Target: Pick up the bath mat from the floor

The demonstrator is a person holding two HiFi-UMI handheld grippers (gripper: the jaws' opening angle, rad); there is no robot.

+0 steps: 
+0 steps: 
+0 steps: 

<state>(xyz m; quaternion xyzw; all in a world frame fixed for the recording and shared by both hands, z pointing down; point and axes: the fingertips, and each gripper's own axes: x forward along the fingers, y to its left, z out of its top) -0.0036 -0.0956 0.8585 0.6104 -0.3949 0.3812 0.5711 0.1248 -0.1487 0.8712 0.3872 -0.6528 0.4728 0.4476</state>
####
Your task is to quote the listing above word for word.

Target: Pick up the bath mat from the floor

The demonstrator is a person holding two HiFi-UMI handheld grippers (gripper: the jaws' opening angle, rad); there is no robot.

+0 steps: 
+0 steps: 
+0 steps: 

<state>(xyz m; quaternion xyzw; all in a world frame fixed for the recording and shared by both hands, z pointing down; point and axes: the fingertips, and each gripper's own axes: x forward along the fingers, y to its left, z out of its top) -0.0036 -0.0956 0.8585 0.6104 -0.3949 0.3812 0.5711 0.1248 -0.1487 0.8712 0.3872 -0.6528 0.4728 0.4476</state>

There is no more to this exercise.